Silicon Dreams is a trilogy of interactive fiction games developed by Level 9 Computing during the 1980s. The first game was Snowball, released in 1983, followed a year later by Return to Eden, and then by The Worm in Paradise in 1985. The following year they appeared together in a bundle as the first, second and last of the Silicon Dreams. Early advertisements gave it the title of Silicon Dream, but was later pluralized.[1]

As most Level 9 games, the trilogy used a proprietary interpreted language called A-code and appeared on all major home computer platforms of the time, such as Amiga, Commodore 64 and ZX Spectrum, on either diskette or cassette. Level 9 self-published each game separately, but the bundle was published by Telecomsoft, which sold it in the United Sates under the Firebird label and in Europe under the Rainbird label. The Rainbird release included a bonus: the novella Eden Song by Peter McBride. It served as an introduction to The Worm in Paradise.[1]

Contents

[edit] Snowball

[edit] Plot

The game takes place during a time when the Human race is literally reaching for the stars. After linking the entire Solar System through accelerator chains, the "Big 5" nations of Earth (China, EEC, Pacific, US Empire and USSR) set in motion a plan to colonize the galaxy know as the Terran Expansionary Phase. It lasted ninety years from 2120 to 2210. The first step was to launch probes into outer space. The probes reported any Earth-sized planet they encountered during their voyage, which would last centuries. Each probe was followed by a survey ship, ten years later. The ship's mission was to map the planet and if it was habitable, it would signal Earth and then, while waiting for the colonists to arrive, it would terraform the planet.
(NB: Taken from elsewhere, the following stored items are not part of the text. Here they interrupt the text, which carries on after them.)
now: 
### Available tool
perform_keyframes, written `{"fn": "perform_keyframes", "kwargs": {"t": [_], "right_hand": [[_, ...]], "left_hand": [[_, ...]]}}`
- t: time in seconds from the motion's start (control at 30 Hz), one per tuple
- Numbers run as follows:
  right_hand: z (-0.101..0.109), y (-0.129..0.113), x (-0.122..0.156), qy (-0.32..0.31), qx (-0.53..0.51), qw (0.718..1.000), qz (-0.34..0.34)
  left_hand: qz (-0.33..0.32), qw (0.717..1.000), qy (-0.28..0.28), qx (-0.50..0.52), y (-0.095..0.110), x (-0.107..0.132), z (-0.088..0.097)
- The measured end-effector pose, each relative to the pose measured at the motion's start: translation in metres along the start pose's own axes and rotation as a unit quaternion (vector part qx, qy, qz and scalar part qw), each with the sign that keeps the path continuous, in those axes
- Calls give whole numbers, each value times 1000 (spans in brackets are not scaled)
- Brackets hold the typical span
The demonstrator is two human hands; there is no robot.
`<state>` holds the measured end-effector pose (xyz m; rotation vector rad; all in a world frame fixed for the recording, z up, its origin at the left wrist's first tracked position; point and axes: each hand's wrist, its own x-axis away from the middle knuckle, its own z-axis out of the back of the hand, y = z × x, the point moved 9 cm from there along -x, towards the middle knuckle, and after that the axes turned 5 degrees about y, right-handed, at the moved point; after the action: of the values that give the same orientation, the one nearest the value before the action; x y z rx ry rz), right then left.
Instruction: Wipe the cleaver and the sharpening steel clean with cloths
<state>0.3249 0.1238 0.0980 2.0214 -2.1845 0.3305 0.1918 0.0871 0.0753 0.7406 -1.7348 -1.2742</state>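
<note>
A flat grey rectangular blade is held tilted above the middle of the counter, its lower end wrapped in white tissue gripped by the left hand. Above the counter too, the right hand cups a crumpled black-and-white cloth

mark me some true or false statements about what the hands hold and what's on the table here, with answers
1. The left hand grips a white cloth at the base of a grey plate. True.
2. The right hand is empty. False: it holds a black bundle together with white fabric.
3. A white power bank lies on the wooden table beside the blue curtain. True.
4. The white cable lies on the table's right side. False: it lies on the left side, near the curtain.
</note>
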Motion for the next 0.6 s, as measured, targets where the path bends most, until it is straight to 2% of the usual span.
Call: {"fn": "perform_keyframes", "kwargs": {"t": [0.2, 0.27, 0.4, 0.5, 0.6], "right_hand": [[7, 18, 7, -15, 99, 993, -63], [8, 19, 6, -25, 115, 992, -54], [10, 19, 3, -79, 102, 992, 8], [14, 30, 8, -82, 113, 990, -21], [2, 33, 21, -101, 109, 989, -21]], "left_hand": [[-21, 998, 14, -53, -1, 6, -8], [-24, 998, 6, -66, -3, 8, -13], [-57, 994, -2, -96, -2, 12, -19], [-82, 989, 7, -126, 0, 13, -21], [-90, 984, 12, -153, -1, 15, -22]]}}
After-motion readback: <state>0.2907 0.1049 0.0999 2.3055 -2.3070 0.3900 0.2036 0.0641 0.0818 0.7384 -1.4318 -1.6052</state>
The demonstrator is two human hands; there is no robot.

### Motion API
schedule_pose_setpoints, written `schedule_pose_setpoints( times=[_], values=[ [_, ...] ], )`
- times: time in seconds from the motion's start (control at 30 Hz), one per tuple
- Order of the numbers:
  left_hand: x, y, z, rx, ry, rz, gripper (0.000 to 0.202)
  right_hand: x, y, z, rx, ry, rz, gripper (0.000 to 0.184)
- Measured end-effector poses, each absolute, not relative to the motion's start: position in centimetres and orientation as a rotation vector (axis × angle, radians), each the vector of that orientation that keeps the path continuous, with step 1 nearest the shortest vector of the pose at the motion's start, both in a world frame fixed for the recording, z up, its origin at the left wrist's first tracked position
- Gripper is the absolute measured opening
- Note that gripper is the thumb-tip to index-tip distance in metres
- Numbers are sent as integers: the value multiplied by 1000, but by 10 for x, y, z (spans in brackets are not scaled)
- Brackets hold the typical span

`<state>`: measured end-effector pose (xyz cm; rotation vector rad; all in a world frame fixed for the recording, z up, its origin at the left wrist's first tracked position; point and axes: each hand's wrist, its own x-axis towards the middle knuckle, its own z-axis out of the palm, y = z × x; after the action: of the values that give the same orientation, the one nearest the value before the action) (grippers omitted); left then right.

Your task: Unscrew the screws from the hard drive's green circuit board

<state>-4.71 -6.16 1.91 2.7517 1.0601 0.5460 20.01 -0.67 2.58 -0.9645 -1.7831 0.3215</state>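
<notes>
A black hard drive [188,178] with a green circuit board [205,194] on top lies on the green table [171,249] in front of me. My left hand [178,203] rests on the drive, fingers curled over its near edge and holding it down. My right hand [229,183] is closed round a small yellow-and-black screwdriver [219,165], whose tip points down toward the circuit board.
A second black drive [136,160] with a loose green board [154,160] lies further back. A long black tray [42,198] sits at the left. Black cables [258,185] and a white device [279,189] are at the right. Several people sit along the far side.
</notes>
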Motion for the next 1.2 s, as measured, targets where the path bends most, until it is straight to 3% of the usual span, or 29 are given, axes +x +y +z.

Terraforming was a complex process. The survey ship needed to mine materials from asteroids to build a robot factory in space and this could take decades. The robots then proceeded to build more space factories that in turn would produce better robots. The robots also built large satellite dishes to collect data sent from Earth containing the latest technological advances. Then the actual terraforming took place. The robots landed on the planet and started to build cities while also launching more probes and survey ships further into space.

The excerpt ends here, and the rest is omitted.